Once I reached the wall at Saltdean (an actual wall, where the path stops, not the runners wall that makes your legs turn to lead and your brain to mush) I turned around and started making my way back. The wind was strong enough to give a bit of resistance but nothing to cause too many problems and, when I checked the Garmin at half way I was pleased to see that I was on track to achieve my goal time of 02:25:00.
And then it happened. At 12 kilometres I felt that familiar shooting pain in my left knee. It wasn’t the full on kitchen knife to the outer knee cap pain that I had before; it didn’t go that deep and lasted for less than a second. But it was the same pain, a warning shot, and I knew that I would be in trouble if I didn’t back off.
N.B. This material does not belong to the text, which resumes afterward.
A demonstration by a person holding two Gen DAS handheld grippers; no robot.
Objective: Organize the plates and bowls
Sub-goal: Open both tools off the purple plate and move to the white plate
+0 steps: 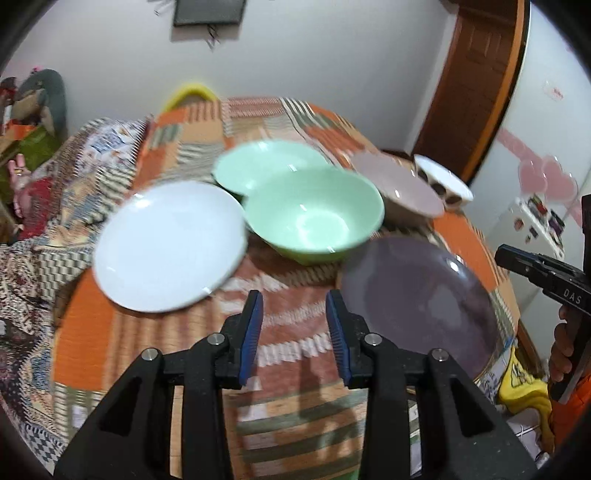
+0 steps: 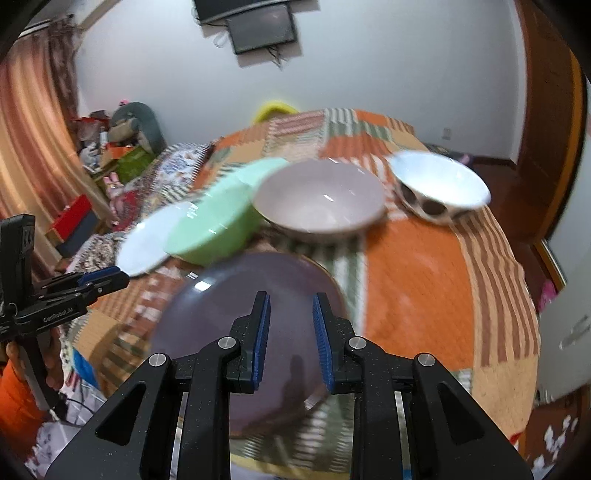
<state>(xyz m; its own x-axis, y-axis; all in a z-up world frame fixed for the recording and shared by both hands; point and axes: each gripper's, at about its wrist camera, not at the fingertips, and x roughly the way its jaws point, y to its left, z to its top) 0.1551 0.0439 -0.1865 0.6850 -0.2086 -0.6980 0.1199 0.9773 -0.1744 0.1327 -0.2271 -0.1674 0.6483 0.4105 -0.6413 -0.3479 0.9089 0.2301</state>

So, for the next few kilometres I eased off and allowed my pace to drop until I felt that I was out of the danger zone. I wasn’t happy about it and made a mental note to myself to remember to do my ITB stretches every day between now and the Brighton Half, but I kept going and reminded myself that it’s better to slow down now than to create an injury I would be sure to regret later.
At around 16K, however, I realised that I could still be in with a chance of achieving 02:25:00 if I could pick up the pace again and keep it just under 7:00 minutes per kilometre. So I allowed myself to push a little harder on the running sections and reminded myself to walk a bit faster on the walk breaks. But it wasn’t enough. My pace dropped again and, as I approached the final kilometre, I knew it wasn’t going to happen.
But then something else happened. Something good this time. I realised that, even at the reduced pace that I was currently running, not only would I be under 2:30:00, but I could still get a PB! This gave me a much needed boost, so I picked up the pace (still mindful of my ITB of course) and pushed for home, finishing in 02:27:18.
Although I was delighted to achieve a new PB, I also realised that PBs aren’t everything. The important thing is to finish the run without injury and, looking back, I realise that I’m pretty lucky that I got a warning signal before my ITB seized up on me.
So, from now on, I promise that I will find time to do my stretches every day, whether I think I need to or not. Prevention is better than a cure, right?
How’s your running going? What injury prevention measures do you take as part of your training program? Please share your thoughts in the comments.
Today is my 41st birthday and to celebrate the occasion I had planned on running a half marathon as practice for next month’s Brighton Half Marathon. However, as the weather has turned yet again, bringing more wind and rain to the south coast, I decided to postpone and go for a quick 5K around Hove park instead.
It has been a while since I’ve run in the park. This is because I don’t really want to run in the park at night, and on the weekends I prefer to get a long run in along the seafront. But since I’ve taken a few days off work, the park seemed like a good option for a rare mid-week morning run.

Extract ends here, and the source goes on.